EXERCISE PROMPT:
Everything from the top of the data below through the line with "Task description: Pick" should be duplicated exactly, and nothing past it.

RECORDS TO USE:
------------
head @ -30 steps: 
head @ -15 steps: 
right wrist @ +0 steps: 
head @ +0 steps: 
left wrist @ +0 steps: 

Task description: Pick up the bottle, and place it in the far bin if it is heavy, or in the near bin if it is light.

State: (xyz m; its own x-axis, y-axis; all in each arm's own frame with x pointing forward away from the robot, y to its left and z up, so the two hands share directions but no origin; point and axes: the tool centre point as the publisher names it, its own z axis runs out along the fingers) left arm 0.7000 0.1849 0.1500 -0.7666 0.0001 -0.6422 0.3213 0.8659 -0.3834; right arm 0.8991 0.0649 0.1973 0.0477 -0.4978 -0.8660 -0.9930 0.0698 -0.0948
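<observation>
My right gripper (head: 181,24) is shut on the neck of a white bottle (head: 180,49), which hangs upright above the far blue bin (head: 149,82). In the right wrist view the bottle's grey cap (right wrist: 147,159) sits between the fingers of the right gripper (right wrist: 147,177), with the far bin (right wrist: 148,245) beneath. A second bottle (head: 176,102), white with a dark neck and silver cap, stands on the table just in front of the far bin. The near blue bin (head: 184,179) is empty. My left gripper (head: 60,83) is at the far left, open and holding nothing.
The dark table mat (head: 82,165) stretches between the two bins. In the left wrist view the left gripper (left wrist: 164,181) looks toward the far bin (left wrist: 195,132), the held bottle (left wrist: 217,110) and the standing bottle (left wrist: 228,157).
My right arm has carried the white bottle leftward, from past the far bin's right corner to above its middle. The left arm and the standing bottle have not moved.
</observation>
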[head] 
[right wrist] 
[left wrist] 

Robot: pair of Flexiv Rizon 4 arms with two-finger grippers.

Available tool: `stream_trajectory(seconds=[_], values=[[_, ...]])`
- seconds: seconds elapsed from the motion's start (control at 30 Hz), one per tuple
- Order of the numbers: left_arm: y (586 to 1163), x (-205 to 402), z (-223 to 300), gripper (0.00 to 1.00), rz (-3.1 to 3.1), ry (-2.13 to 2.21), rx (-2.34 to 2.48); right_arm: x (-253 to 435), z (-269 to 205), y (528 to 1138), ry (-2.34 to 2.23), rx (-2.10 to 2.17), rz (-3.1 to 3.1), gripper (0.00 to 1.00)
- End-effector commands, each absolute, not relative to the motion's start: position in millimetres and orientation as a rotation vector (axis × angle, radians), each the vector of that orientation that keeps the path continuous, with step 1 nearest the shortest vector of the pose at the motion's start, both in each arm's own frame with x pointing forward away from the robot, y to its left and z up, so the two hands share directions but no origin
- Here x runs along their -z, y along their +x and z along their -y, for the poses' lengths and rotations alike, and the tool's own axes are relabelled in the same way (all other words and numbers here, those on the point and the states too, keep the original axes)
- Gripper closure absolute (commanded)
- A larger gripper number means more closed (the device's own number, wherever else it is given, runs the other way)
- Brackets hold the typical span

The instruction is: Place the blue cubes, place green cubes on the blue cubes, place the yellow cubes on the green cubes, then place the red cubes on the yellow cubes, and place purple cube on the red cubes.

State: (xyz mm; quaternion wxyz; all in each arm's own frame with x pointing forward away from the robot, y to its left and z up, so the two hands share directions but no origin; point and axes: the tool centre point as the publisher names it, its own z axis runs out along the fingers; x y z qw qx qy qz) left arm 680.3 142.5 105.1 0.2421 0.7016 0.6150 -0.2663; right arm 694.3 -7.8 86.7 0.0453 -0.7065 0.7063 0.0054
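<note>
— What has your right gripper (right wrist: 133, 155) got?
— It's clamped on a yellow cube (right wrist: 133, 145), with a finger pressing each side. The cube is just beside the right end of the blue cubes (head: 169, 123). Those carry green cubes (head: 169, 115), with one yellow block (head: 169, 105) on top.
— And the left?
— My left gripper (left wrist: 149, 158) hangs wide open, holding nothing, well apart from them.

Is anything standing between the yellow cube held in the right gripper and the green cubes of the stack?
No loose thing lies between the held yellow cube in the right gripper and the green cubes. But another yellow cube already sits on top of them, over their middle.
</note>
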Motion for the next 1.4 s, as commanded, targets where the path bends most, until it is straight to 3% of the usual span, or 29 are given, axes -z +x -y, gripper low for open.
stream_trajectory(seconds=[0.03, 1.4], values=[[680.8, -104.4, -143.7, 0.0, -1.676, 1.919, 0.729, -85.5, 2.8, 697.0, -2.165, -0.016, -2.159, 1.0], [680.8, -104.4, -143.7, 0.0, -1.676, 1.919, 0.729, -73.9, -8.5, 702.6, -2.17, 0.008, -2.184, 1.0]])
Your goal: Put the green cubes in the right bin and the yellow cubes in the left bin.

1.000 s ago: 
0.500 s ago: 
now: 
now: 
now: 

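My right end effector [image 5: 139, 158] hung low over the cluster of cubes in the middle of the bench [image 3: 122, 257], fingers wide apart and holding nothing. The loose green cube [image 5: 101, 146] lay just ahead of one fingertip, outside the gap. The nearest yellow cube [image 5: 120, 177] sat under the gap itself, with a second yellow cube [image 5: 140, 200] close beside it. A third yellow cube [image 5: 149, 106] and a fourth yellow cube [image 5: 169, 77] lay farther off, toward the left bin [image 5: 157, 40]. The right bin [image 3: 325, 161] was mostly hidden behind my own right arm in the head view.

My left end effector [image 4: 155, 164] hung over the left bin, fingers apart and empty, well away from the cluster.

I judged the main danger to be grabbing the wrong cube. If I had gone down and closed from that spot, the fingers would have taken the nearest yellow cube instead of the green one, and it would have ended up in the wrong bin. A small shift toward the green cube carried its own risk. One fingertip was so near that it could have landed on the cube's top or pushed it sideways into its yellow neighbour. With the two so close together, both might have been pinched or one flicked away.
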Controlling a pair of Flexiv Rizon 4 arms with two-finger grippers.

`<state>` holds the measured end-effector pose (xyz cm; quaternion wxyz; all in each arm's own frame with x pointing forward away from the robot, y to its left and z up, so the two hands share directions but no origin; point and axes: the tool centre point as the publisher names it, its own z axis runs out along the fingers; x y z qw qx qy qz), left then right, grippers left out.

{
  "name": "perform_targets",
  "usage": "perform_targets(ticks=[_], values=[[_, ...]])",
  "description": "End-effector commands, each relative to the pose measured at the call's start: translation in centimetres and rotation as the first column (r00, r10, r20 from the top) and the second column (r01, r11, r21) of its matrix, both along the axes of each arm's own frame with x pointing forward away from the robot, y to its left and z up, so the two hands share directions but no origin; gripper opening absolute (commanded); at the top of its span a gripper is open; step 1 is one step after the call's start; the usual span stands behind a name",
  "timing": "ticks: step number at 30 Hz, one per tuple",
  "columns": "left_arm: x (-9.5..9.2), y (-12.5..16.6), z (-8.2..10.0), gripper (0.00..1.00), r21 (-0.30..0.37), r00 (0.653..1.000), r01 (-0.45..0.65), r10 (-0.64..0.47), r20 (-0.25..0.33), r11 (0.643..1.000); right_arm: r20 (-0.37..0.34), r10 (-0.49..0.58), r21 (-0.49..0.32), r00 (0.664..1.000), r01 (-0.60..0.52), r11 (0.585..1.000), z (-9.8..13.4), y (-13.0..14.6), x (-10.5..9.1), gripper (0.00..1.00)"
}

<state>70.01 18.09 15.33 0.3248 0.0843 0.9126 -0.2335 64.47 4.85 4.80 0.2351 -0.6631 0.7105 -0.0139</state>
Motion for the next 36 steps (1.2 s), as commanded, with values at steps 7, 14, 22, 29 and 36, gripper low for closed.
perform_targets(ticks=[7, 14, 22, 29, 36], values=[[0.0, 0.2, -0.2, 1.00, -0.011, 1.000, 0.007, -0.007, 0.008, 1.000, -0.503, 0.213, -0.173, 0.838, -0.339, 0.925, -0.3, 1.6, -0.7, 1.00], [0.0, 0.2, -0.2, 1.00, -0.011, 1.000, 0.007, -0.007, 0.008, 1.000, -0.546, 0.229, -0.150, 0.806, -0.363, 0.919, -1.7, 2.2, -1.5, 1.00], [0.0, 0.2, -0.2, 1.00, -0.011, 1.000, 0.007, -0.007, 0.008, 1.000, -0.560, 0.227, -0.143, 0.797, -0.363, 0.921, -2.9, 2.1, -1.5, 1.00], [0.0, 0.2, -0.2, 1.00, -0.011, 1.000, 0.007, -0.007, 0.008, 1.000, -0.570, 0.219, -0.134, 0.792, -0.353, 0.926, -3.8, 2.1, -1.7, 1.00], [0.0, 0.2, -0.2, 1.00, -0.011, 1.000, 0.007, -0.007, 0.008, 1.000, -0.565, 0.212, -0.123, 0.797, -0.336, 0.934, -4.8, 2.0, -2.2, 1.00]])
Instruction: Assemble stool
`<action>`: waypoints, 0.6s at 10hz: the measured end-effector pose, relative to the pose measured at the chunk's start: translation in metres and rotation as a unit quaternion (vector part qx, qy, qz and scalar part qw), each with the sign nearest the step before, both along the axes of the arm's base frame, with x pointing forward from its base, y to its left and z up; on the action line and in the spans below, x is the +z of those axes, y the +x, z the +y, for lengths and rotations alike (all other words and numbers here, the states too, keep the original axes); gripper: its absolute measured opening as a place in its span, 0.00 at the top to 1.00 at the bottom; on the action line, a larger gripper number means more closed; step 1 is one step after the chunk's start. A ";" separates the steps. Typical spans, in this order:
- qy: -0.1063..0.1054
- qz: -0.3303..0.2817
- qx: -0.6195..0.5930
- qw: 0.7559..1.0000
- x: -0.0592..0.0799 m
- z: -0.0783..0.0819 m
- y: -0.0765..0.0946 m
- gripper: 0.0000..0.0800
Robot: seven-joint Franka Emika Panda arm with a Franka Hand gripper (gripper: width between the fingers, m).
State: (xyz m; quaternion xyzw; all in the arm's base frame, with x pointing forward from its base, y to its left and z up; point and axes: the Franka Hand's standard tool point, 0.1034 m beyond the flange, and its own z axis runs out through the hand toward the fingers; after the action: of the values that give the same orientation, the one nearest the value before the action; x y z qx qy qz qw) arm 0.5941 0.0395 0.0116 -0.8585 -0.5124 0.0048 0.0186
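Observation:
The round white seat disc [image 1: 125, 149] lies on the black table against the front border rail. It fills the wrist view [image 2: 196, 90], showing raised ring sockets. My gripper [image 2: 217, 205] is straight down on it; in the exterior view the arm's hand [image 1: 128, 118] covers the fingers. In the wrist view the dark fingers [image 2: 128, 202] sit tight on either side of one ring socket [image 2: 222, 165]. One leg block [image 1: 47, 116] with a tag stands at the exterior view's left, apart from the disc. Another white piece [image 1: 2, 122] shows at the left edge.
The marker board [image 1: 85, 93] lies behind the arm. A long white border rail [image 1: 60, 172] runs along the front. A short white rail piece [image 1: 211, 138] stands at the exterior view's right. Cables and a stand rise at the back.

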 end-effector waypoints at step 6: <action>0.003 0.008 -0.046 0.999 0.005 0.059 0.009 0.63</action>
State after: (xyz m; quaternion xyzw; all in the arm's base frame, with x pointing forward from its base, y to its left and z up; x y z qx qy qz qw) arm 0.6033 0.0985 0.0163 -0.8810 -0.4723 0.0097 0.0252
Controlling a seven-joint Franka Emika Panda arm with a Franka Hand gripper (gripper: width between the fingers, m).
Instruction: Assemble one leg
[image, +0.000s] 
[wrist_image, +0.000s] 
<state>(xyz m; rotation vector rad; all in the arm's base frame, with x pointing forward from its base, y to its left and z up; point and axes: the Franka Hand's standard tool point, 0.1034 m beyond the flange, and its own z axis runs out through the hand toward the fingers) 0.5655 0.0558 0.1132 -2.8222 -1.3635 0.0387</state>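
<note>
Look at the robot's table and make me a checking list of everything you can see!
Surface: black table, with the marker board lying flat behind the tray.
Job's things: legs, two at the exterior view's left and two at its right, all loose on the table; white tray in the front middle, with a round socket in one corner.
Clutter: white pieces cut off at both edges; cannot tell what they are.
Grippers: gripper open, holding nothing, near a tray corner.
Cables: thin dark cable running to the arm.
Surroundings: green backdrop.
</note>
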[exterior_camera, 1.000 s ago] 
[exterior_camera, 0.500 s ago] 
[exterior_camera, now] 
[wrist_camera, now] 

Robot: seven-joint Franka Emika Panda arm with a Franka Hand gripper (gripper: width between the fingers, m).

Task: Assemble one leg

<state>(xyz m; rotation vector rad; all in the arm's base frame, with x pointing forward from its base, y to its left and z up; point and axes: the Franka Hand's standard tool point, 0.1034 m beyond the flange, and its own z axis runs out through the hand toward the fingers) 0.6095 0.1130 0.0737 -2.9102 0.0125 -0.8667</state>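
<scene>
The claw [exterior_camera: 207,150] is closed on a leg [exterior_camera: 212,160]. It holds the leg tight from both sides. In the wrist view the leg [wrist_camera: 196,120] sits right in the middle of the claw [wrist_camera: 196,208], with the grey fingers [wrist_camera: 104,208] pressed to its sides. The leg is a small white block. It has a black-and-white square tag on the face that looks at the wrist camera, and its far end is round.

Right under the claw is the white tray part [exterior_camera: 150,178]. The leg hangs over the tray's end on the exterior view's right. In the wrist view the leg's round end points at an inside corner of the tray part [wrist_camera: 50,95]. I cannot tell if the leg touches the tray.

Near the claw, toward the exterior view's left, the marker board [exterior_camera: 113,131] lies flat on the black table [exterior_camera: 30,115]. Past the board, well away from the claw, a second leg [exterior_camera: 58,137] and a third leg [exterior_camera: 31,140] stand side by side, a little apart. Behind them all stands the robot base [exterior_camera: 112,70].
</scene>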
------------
RESPONSE:
head @ -30 steps: 
head @ -15 steps: 
right wrist @ +0 steps: 
head @ +0 steps: 
left wrist @ +0 steps: 

Task description: Pick up the bottle, and place it in the far bin if it is heavy, or in the near bin if it is light.

The work on this exercise is now complete.